Copy the data below in full, exactly as it appears.

--- Extracted records Enclosed Below ---

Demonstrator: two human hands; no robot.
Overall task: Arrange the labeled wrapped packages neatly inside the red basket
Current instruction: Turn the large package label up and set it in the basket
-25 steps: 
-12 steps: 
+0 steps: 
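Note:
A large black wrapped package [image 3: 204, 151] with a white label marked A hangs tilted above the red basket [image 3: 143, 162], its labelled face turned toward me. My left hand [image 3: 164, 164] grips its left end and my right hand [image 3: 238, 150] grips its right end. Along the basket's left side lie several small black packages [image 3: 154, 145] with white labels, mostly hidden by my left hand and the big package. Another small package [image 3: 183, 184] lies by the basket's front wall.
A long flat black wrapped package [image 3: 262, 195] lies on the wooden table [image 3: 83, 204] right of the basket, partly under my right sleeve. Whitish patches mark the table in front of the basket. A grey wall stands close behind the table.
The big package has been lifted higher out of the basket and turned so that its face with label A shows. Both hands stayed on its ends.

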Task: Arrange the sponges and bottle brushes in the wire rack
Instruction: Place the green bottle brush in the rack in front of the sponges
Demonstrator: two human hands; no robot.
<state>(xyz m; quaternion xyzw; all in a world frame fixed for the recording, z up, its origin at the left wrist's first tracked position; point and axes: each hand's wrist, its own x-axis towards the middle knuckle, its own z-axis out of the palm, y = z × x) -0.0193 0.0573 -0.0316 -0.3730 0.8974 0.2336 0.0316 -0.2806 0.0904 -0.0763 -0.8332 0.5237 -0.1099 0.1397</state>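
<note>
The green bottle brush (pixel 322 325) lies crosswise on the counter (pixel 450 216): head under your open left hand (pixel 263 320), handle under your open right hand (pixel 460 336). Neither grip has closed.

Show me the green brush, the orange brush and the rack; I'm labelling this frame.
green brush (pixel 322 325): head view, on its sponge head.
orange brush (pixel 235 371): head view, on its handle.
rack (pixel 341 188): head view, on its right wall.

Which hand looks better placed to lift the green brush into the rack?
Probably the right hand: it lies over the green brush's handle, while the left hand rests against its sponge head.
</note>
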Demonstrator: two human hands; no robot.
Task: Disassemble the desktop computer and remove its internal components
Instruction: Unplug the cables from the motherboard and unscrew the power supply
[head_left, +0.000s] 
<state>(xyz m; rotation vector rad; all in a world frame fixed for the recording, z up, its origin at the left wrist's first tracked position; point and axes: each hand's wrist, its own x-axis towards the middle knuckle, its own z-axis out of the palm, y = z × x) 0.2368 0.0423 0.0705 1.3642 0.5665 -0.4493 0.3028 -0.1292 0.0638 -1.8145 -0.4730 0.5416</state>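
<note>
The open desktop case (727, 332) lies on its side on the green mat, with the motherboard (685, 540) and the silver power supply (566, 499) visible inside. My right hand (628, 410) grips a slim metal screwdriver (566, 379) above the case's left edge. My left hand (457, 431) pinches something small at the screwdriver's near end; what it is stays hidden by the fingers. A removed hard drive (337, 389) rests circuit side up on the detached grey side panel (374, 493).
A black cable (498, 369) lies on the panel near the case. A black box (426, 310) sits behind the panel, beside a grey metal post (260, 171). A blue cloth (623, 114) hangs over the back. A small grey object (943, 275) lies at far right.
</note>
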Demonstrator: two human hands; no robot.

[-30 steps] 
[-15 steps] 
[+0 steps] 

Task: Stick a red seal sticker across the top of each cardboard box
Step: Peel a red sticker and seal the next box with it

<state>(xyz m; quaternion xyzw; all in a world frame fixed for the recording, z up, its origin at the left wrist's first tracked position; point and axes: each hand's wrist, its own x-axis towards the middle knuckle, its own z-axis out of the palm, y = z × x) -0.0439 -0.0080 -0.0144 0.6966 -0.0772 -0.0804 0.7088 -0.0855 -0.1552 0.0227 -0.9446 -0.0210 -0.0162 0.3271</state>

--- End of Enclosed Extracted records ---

_Solution for this task_
Demonstrator: two human hands; no robot.
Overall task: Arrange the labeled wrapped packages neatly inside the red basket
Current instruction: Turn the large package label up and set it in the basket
-25 steps: 
-12 steps: 
+0 steps: 
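Note:
A large black wrapped package [image 3: 204, 151] with a white label marked A hangs tilted above the red basket [image 3: 143, 162], its labelled face turned toward me. My left hand [image 3: 164, 164] grips its left end and my right hand [image 3: 238, 150] grips its right end. Along the basket's left side lie several small black packages [image 3: 154, 145] with white labels, mostly hidden by my left hand and the big package. Another small package [image 3: 183, 184] lies by the basket's front wall.
A long flat black wrapped package [image 3: 262, 195] lies on the wooden table [image 3: 83, 204] right of the basket, partly under my right sleeve. Whitish patches mark the table in front of the basket. A grey wall stands close behind the table.
The big package has been lifted higher out of the basket and turned so that its face with label A shows. Both hands stayed on its ends.
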
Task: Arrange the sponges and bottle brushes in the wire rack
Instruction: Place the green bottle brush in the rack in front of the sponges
Demonstrator: two human hands; no robot.
<state>(xyz m; quaternion xyzw; all in a world frame fixed for the recording, z up, its origin at the left wrist's first tracked position; point and axes: each hand's wrist, its own x-axis towards the middle knuckle, its own z-axis out of the palm, y = z × x) -0.0193 0.0573 -0.0316 -0.3730 0.8974 0.2336 0.0316 -0.2806 0.0904 -0.0763 -0.8332 0.5237 -0.1099 0.1397</state>
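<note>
The green bottle brush (pixel 322 325) lies crosswise on the counter (pixel 450 216): head under your open left hand (pixel 263 320), handle under your open right hand (pixel 460 336). Neither grip has closed.

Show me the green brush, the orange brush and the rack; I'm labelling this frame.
green brush (pixel 322 325): head view, on its sponge head.
orange brush (pixel 235 371): head view, on its handle.
rack (pixel 341 188): head view, on its right wall.

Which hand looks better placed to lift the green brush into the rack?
Probably the right hand: it lies over the green brush's handle, while the left hand rests against its sponge head.
</note>
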Demonstrator: two human hands; no robot.
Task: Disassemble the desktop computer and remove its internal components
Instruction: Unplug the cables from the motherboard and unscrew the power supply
[head_left, +0.000s] 
<state>(xyz m; rotation vector rad; all in a world frame fixed for the recording, z up, its origin at the left wrist's first tracked position; point and axes: each hand's wrist, its own x-axis towards the middle knuckle, its own z-axis out of the palm, y = z × x) 0.2368 0.0423 0.0705 1.3642 0.5665 -0.4493 0.3028 -0.1292 0.0638 -1.8145 -0.4730 0.5416</state>
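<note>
The open desktop case (727, 332) lies on its side on the green mat, with the motherboard (685, 540) and the silver power supply (566, 499) visible inside. My right hand (628, 410) grips a slim metal screwdriver (566, 379) above the case's left edge. My left hand (457, 431) pinches something small at the screwdriver's near end; what it is stays hidden by the fingers. A removed hard drive (337, 389) rests circuit side up on the detached grey side panel (374, 493).
A black cable (498, 369) lies on the panel near the case. A black box (426, 310) sits behind the panel, beside a grey metal post (260, 171). A blue cloth (623, 114) hangs over the back. A small grey object (943, 275) lies at far right.
</note>
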Demonstrator: two human hands; no robot.

[-30 steps] 
[-15 steps] 
[+0 steps] 

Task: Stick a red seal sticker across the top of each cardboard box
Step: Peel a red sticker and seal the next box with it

<state>(xyz m; quaternion xyzw; all in a world frame fixed for the recording, z up, its origin at the left wrist's first tracked position; point and axes: each hand's wrist, its own x-axis towards the middle knuckle, its own z-axis out of the palm, y = z × x) -0.0439 -0.0080 -0.0144 0.6966 -0.0772 -0.0804 0.7088 -0.0855 -0.1552 0.0227 -0.9446 -0.0210 -0.0162 0.3271</state>

There is nothing further to this answer.